椋ちゃんに電話がかかってきたのは、四月一日の夜だった。
「あ、もしもし、岡崎君ですか」
『よお。元気か』
「はい、いつもどおりです」
『そうか……あのな、柊。お前のさ、姉のことなんだけどさ……』
「は?お姉ちゃんがどうかしたんですか」
一瞬の沈黙があって、岡崎は椋ちゃんにこう告げたらしい。
『今一緒に飲んでたんだけどな。何だかすげえ辛そうなんだ』
「辛そう?飲みすぎなんですか」
『いや、そうじゃなくて、こう、何つーか、感情的に苦しそうって感じでさ。何だか春原のことですっごく悩んでたんだ』
「春原君と?」
『何だか、お互いこのままでいいんだろうか、別れたほうがいいんじゃないかって、そんな感じでさ……』
「え、で、でも、あんなに仲良かったじゃないですか」
『ああ……俺も何が何だかわかんねえよ……』
そんな苦悩交じりの岡崎の声に、椋ちゃんはころっと騙されてしまったらしい。
「わかりました。岡崎君、私が何とかしてみます」
『そうか?悪いな。ああ、あと、このことは俺が話したって言わないでくれるか?杏だって、お前以外の人にこれが広まるのは、好きじゃないだろうしな』
「そうですね。はい、任せて置いてください」
「それで、春原君とお姉ちゃんの関係を占ってみたら、破綻寸前って……」
「……で、結局僕らみんな岡崎に踊らされてたわけね」
何だか脱力。もう、何もかもどうでもいい気がしてきた。
「でも、何だってそんなことを岡崎がするわけ?」
「あー、それはあたし達にも、ねぇ?」
「うん」
そう言ってたはは、と笑う杏と椋ちゃん。
「ほら、あたし達、髪の毛切ってちょっと悪戯したじゃない?それで朋也が見事引っかかっちゃってさぁ」
「その仕返し、という感じみたいですね」
「そっかぁ……仕返しじゃー、しょーがないよねー」
「そーそー、しょうがないしょうがない」
「ですです」
「って、それって僕滅茶苦茶関係ないですよねっ?!」
考えてみれば、僕も悪戯の被害者候補で、悪戯の実行犯は目の前の双子なんだった。
「まぁまぁ、ほら、そこはあたし達と一杯ってことでチャリにして」
「僕がおごってますよねぇ、これっ?!」
まったく、と僕は椅子に座り込んで腕を組んだ。すると、杏がその腕に寄りかかってきた。

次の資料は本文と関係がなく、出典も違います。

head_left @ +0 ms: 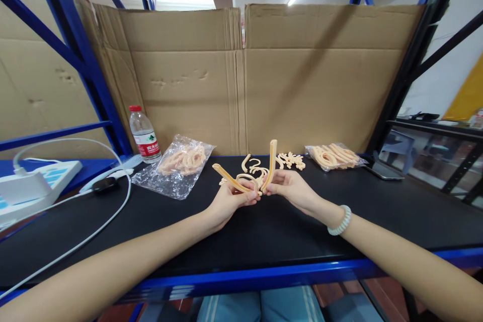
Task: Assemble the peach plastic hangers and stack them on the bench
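Note:
My left hand [234, 201] is closed on a long, slightly curved tan strip [230, 178], gripped near its lower right end. The strip's free end points up and to the left. In my right hand [289, 188] is a similar curved strip [272, 161], pinched at its lower end and standing nearly upright. The gripped ends are close together above the table; whether they touch I cannot tell. Just behind my hands lie several loose curved tan pieces [245, 162], partly hidden. Beside them sits a group of flower-like scroll pieces [291, 160].
A clear plastic bag [181, 163] with tan pieces lies at left, near a water bottle [145, 136]. Another bag [334, 155] and a phone-like flat object [385, 168] are at right. A white cable [126, 193] loops by the power strip [56, 181]. Cardboard [181, 80] stands behind.

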Available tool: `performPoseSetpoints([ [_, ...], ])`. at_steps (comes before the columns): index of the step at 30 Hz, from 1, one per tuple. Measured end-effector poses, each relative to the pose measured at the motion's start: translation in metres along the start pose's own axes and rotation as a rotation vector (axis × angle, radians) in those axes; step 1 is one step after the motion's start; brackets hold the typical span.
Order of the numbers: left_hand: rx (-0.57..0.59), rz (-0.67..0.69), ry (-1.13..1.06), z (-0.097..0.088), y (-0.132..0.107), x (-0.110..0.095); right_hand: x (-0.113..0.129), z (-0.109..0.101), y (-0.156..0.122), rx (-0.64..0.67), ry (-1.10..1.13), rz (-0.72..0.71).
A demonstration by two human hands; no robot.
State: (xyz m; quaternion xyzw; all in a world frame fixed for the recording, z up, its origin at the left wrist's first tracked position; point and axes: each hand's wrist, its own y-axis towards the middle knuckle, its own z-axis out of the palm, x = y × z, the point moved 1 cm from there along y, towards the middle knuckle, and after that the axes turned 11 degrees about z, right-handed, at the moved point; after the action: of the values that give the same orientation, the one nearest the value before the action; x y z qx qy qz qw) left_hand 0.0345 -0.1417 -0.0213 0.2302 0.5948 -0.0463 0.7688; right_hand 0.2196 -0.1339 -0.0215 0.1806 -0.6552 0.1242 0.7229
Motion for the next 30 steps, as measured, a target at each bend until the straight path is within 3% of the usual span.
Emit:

「それにね、朋也だって本当にあたし達がやばかったら、こんな冗談言わないじゃない。それって、傍目から見てもあたし達の仲がいいってことで」
えへへ、と杏が笑う。僕はそんな杏の顔を見ているのが恥ずかしくなって、ぽりぽりと頬をかいた。
「このお礼は、まぁ何か岡崎にしてやらないとね」
「それには及ばないと思うけどね」
「え?どうして」
すると杏はふふーんと笑って見せた。
「陽平、狼少年って知ってる?」
「……」
「だから、ちょっとしたジョークだよ。四月馬鹿ってやつだって」
「……」
「俺が智代のことを疎ましく思うなんて、絶対ないって」
「……でも、朋也は四月一日の日にも愛してるっていったじゃないか。あれだって嘘なんだろう」
「あれはマジ。マジだって。ガチで俺は智代を愛してますっ」
「ぷんだ。もう、知らないからな」
「とーもーよーっ!」
「というわけで、ストレスの原因もどっか行っちゃったわけだし、今夜はどんどん飲むわよ」
「私もお付き合いします。今夜は勝平さん、出張で帰ってこれないんで」
「あー、僕は昨日も……いや、なんでもないっす」
はは、と笑うと、僕はジョッキを飲み干した。
恐らく明日も二日酔いだろう。もしかするとまた寝不足かもしれない。でもまぁいいや。何だって来い。頭痛歓迎吐き気上等。そんでもって。
そんでもって、明日同じような顔の杏と一緒に苦しんでやろうじゃん。